Reproduce exactly the lines below from the one containing "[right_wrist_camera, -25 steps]" through the one containing "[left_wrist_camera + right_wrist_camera", including both, and nothing else.
--- --- ---
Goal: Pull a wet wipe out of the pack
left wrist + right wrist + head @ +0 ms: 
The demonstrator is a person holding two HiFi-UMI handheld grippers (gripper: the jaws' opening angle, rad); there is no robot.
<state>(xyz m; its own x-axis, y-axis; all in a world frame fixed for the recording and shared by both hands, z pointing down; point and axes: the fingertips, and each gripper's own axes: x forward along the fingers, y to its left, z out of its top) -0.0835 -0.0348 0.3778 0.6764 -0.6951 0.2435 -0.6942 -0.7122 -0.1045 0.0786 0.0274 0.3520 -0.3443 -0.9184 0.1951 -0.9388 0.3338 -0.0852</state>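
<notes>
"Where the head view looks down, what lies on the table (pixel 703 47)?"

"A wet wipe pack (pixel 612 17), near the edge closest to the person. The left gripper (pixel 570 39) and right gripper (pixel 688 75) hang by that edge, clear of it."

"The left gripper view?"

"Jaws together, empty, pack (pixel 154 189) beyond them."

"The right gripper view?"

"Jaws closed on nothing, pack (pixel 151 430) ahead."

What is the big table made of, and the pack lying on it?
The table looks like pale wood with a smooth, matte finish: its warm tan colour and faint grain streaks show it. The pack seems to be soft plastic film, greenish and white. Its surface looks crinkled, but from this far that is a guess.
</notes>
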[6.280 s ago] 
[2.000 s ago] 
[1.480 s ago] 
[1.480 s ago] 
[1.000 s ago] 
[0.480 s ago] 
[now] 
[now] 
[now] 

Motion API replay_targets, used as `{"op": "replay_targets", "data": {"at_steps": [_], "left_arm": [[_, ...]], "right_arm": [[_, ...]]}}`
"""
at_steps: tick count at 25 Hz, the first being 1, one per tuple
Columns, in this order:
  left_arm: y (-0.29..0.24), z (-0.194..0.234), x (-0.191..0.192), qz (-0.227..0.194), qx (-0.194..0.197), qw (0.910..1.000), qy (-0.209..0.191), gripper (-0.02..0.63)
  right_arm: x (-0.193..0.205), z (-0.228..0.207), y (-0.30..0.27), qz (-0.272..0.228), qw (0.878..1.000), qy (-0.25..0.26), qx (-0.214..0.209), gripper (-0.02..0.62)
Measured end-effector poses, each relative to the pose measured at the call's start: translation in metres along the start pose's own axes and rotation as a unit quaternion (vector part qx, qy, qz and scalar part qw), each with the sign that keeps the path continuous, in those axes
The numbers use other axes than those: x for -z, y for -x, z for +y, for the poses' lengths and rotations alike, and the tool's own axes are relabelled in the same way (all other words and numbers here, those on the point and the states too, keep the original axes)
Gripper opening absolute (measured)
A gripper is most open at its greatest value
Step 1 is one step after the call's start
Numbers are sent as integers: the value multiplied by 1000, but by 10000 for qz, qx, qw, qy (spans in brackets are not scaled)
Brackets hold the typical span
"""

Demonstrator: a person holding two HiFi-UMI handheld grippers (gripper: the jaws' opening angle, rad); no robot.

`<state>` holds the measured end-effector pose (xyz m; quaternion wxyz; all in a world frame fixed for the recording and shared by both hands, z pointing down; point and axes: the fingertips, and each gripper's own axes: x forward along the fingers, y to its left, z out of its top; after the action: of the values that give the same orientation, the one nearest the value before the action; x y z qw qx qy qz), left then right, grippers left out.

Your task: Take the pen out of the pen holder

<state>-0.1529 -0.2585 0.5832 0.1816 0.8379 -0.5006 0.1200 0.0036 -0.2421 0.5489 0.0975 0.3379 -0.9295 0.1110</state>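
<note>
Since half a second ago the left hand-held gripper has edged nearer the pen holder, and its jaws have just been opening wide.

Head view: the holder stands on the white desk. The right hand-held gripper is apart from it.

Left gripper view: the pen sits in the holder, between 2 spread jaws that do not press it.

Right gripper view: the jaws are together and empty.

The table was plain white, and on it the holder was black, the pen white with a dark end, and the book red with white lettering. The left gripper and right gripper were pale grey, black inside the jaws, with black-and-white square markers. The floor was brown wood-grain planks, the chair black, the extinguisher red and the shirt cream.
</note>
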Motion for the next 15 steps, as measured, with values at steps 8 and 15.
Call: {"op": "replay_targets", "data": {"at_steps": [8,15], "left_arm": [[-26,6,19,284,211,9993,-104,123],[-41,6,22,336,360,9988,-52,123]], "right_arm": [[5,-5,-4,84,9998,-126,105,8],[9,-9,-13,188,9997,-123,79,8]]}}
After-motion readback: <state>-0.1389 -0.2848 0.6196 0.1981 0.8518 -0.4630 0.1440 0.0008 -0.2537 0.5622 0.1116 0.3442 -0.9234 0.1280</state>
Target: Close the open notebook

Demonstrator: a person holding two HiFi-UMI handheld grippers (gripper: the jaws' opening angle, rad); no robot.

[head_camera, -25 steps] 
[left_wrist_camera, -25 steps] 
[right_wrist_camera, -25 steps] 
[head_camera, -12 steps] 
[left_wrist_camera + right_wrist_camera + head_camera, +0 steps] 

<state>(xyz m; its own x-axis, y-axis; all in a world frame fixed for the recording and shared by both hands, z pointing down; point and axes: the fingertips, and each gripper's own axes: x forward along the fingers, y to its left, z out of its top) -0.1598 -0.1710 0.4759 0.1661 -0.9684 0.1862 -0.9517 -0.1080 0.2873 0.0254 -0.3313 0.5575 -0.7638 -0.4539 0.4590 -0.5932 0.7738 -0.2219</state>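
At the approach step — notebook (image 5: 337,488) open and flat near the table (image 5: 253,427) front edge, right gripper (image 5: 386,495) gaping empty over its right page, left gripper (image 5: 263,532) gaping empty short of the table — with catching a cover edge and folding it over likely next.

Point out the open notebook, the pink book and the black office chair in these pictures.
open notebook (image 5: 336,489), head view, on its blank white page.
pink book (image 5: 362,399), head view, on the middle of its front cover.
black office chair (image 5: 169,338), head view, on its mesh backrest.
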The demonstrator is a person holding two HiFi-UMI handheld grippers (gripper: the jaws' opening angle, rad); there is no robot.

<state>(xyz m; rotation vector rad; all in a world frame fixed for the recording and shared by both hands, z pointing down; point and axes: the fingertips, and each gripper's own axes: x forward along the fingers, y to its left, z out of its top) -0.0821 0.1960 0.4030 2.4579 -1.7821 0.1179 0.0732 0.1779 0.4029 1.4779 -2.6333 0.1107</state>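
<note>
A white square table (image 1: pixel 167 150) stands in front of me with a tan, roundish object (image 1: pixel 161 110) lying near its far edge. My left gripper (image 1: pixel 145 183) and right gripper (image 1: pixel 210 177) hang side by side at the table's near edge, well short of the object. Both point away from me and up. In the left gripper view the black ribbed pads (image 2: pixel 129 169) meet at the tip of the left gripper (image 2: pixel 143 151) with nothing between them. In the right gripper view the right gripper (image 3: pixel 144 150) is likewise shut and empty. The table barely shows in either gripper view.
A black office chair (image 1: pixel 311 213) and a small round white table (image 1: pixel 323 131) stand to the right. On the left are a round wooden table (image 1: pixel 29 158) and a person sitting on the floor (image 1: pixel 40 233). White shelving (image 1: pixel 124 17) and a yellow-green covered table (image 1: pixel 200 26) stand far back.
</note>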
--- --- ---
▸ Solution
[right_wrist_camera, -25 steps] 
[head_camera, -12 steps] 
[left_wrist_camera + right_wrist_camera + head_camera, +0 steps] 

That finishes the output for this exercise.